[v6,04/11] stdio-common: Add __translated_number_width

Message ID a74a5f508b649766c35adf9e4c26337937508de4.1671221440.git.fweimer@redhat.com
State Committed
Commit 46378560e056300623364669de2405a7182b064f
Headers
Series vfprintf refactor |

Checks

Context Check Description
dj/TryBot-apply_patch success Patch applied to master at the time it was sent

Commit Message

Florian Weimer Dec. 16, 2022, 8:15 p.m. UTC
  This function will be used to compute the width of a number
after i18n digit translation.

Reviewed-by: Adhemerval Zanella  <adhemerval.zanella@linaro.org>
---
 include/printf.h                       | 13 +++++++-
 stdio-common/Makefile                  |  1 +
 stdio-common/translated_number_width.c | 42 ++++++++++++++++++++++++++
 3 files changed, 55 insertions(+), 1 deletion(-)
 create mode 100644 stdio-common/translated_number_width.c
  

Comments

Dmitry V. Levin Jan. 30, 2023, 9:40 a.m. UTC | #1
Hi,

On Fri, Dec 16, 2022 at 09:15:22PM +0100, Florian Weimer via Libc-alpha wrote:
> This function will be used to compute the width of a number
> after i18n digit translation.

I haven't bisected, but I suppose it was this changeset that introduced
a regression reported by the strace test suite.
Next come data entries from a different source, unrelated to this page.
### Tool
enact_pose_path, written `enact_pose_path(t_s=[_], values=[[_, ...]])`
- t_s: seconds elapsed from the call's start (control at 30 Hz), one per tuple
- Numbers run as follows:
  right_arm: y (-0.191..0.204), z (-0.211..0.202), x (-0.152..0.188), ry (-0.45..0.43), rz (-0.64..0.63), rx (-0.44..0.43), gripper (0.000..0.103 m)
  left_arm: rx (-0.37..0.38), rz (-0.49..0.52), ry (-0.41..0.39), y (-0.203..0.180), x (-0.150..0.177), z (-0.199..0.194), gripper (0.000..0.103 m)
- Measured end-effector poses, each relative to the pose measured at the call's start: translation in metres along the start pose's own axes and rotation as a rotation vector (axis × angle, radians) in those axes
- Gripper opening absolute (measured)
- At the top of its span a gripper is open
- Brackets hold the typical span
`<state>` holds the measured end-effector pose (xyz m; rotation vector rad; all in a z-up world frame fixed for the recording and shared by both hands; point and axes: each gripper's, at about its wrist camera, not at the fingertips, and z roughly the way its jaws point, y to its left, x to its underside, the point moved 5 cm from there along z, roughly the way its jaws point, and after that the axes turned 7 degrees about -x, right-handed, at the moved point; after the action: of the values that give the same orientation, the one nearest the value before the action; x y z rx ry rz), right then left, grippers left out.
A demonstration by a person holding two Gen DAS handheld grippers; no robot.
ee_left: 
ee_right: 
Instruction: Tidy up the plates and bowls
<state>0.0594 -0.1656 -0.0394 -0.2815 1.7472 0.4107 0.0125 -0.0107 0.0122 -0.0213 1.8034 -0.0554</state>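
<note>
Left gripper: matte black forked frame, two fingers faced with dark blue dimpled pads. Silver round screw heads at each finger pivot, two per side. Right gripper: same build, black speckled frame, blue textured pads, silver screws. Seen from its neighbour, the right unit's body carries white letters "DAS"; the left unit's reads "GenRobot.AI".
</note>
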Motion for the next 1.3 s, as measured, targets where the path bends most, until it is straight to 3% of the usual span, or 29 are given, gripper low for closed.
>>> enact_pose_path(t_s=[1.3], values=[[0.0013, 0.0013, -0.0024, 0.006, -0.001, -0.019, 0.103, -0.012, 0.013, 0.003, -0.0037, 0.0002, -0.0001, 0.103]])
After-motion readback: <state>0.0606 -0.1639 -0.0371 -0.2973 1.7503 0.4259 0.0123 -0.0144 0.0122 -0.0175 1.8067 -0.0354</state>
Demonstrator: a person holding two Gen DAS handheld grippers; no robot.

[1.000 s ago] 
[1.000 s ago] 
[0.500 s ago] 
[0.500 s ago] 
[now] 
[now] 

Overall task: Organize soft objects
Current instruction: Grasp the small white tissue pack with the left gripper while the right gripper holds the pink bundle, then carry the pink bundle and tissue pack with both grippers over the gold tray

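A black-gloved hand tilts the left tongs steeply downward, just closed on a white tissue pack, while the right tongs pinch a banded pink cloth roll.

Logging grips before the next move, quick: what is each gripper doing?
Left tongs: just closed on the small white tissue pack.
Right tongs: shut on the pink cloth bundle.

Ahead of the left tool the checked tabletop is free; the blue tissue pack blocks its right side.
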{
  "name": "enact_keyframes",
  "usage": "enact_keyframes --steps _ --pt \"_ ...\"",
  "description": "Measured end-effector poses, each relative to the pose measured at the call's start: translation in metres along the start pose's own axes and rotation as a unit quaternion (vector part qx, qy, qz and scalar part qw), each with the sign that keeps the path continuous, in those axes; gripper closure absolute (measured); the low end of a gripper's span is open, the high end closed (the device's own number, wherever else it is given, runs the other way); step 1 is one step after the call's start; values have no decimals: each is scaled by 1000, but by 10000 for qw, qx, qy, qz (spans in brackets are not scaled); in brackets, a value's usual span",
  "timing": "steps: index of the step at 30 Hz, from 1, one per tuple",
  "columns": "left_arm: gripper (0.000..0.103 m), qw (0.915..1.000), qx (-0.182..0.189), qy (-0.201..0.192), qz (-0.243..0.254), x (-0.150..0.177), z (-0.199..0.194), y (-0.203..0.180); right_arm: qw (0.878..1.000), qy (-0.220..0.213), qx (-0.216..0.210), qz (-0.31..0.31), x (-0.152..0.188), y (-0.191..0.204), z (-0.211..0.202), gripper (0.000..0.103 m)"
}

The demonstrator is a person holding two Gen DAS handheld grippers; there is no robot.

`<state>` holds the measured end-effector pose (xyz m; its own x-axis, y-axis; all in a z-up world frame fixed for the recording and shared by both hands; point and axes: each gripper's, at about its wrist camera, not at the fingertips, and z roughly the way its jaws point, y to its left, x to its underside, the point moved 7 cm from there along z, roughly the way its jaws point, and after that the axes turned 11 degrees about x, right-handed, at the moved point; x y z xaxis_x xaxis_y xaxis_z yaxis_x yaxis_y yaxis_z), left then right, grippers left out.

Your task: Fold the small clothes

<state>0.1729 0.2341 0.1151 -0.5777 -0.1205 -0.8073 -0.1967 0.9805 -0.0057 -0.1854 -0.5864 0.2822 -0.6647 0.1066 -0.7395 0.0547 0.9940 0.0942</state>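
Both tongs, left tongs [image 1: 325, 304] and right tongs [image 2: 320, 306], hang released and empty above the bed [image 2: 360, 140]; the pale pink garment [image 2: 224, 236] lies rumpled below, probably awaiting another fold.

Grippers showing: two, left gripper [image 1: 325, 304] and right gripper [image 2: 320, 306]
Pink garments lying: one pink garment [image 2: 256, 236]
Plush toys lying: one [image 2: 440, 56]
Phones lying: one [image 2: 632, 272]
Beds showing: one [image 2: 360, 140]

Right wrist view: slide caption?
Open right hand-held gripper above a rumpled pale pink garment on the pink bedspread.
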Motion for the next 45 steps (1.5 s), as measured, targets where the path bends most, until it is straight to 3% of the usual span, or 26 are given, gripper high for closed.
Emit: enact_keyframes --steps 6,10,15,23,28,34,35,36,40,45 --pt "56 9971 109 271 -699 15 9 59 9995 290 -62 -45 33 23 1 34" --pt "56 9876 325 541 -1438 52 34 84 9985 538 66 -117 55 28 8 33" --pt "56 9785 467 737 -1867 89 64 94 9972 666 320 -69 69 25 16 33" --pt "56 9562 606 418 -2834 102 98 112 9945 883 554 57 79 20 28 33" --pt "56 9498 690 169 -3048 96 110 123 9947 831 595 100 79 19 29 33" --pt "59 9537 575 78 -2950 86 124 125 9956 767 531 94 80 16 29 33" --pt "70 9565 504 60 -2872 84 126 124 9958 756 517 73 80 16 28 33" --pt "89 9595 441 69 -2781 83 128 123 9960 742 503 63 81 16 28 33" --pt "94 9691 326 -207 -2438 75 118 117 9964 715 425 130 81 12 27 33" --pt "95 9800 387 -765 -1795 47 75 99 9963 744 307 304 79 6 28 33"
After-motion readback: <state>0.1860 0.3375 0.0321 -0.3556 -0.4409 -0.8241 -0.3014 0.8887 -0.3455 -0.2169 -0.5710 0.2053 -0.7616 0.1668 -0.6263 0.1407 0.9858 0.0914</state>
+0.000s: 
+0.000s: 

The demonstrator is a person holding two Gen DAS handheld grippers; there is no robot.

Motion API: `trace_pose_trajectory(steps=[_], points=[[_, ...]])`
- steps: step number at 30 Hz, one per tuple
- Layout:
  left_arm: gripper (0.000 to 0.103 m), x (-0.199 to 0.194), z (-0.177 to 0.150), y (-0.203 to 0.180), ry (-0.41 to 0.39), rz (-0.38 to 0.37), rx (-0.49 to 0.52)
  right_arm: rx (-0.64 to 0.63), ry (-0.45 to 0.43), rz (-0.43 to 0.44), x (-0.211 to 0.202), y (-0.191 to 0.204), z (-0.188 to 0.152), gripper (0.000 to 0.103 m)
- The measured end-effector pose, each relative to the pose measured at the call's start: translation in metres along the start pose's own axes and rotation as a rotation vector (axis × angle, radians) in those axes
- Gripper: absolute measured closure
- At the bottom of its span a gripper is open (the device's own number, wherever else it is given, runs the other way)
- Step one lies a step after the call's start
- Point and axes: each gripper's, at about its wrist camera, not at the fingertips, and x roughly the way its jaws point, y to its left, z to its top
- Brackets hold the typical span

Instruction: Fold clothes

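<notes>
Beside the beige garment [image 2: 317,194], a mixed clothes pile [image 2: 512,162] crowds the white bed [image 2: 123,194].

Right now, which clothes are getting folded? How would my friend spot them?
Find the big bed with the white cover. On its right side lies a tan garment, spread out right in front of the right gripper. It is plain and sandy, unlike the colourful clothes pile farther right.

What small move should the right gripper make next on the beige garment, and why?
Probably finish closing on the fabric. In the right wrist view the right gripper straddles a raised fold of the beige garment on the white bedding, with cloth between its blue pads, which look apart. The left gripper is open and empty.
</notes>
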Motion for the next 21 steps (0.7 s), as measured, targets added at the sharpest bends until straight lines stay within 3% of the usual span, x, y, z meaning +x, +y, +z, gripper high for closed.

glibc-2.36$ cat <<'EOF' |gcc -xc - && ./a.out
#include <stdio.h>
int main() { printf("%03d\n", 1); return 0; }
EOF
001

The same test on master prints 0001 instead of 001.
  
Florian Weimer Jan. 30, 2023, 10:42 a.m. UTC | #2
* Dmitry V. Levin:

> Hi,
>
> On Fri, Dec 16, 2022 at 09:15:22PM +0100, Florian Weimer via Libc-alpha wrote:
>> This function will be used to compute the width of a number
>> after i18n digit translation.
>
> I haven't bisected, but I suppose it was this changeset that introduced
> a regression reported by the strace test suite.
>
> glibc-2.36$ cat <<'EOF' |gcc -xc - && ./a.out
> #include <stdio.h>
> int main() { printf("%03d\n", 1); return 0; }
> EOF
> 001
>
> The same test on master prints 0001 instead of 001.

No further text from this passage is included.